Le président Erdogan verrouille le système électoral turc

Après des heures de débats et d’altercations, le Parlement turc a adopté, mercredi 14 mars à l’aube, une série d’amendements destinés à renforcer la mainmise sur le processus électoral du président, Recep Tayyip Erdogan, et de son Parti de la justice et du développement (AKP, islamo-conservateur).

A dix-huit mois d’une échéance électorale cruciale — municipales en mars 2019, législatives et présidentielle en novembre 2019 —, le « Reis » (« chef« , son surnom) et ses partisans font feu de tout bois pour assurer leur maintien au pouvoir. Le scrutin de 2019 marquera un tournant car c’est alors qu’entrera en vigueur le système d’ « hyperprésidence » voulu par l’homme fort de la Turquie et approuvé par référendum en avril 2017.

Pour garantir son succès, l’AKP a consolidé son alliance avec le Parti de l’action nationaliste (MHP), réalisant la synthèse « islamo-nationaliste » imaginée dès les années 1970, soit la convergence de vue entre les tenants de l’islam politique et les ultranationalistes.

« Le risque de voir les élections se dérouler sous la menace des armes pourrait mettre la pression sur les votants »

Avec 357 sièges sur 550 au Parlement, l’alliance n’a eu aucun mal à faire voter les amendements.

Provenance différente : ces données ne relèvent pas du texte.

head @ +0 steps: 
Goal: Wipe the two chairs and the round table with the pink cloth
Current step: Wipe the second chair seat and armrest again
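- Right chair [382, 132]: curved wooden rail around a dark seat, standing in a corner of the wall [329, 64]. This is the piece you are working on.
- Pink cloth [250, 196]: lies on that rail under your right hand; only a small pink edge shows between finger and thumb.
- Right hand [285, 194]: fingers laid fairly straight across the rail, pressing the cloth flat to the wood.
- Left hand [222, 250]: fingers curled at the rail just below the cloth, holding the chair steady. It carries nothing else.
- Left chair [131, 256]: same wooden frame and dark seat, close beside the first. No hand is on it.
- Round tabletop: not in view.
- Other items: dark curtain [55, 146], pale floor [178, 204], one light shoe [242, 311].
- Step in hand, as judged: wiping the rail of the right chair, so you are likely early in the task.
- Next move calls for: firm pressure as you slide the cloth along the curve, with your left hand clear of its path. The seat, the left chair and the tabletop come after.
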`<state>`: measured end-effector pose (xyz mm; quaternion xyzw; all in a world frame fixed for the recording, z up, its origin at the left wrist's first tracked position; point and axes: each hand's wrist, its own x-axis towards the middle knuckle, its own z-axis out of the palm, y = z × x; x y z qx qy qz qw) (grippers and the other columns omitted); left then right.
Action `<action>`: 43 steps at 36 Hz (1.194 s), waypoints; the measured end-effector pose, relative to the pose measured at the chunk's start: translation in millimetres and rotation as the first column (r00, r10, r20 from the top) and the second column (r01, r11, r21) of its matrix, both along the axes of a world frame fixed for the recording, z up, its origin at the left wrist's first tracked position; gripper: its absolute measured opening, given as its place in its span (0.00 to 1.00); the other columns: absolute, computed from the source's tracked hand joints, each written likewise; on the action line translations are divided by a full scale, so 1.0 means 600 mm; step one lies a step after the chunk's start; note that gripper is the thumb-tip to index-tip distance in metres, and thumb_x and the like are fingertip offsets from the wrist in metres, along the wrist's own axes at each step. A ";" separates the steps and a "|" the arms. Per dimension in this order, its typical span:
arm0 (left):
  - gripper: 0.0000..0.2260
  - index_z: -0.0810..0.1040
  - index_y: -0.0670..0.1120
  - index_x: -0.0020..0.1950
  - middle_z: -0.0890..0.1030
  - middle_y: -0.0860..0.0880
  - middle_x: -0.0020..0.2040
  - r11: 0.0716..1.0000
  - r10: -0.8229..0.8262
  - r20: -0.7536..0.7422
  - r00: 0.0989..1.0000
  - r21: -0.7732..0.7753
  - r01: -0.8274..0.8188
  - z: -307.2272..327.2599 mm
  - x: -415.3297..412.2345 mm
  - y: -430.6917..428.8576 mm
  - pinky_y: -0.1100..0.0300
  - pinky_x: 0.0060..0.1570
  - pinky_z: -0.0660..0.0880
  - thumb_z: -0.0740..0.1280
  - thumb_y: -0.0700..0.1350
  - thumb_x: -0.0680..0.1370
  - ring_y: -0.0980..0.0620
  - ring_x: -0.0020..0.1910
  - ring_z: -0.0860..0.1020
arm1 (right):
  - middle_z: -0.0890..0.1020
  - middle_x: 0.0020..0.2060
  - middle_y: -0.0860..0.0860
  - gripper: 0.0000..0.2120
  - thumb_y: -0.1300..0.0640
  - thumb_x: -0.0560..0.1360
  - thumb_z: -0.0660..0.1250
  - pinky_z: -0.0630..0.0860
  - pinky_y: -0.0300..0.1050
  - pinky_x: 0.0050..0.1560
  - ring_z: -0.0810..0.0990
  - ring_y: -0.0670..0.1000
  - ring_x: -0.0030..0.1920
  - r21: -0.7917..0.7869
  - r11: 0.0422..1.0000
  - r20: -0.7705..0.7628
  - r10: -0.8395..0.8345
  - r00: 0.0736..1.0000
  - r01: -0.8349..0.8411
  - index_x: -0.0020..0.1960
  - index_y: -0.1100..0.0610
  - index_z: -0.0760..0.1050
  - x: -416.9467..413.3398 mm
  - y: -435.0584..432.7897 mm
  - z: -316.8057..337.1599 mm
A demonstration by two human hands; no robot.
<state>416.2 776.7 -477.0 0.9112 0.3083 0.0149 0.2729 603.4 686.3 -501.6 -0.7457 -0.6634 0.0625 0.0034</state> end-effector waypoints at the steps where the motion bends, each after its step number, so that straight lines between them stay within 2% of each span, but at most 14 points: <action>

A la faveur de ceux-ci, les autorités nomment désormais les responsables des bureaux de vote, dont la localisation peut être modifiée pour raison de sécurité.

Encore plus déroutant, tout électeur peut appeler les forces de l’ordre à intervenir sur les lieux du scrutin s’il se sent lésé d’une manière ou d’une autre, une prérogative jusqu’ici réservée au seul responsable du bureau de vote. « Le risque de voir les élections se dérouler sous la menace des armes pourrait mettre la pression sur les votants », a dénoncé le député Ugur Bayraktutan, du Parti républicain du peuple (CHP, kémaliste).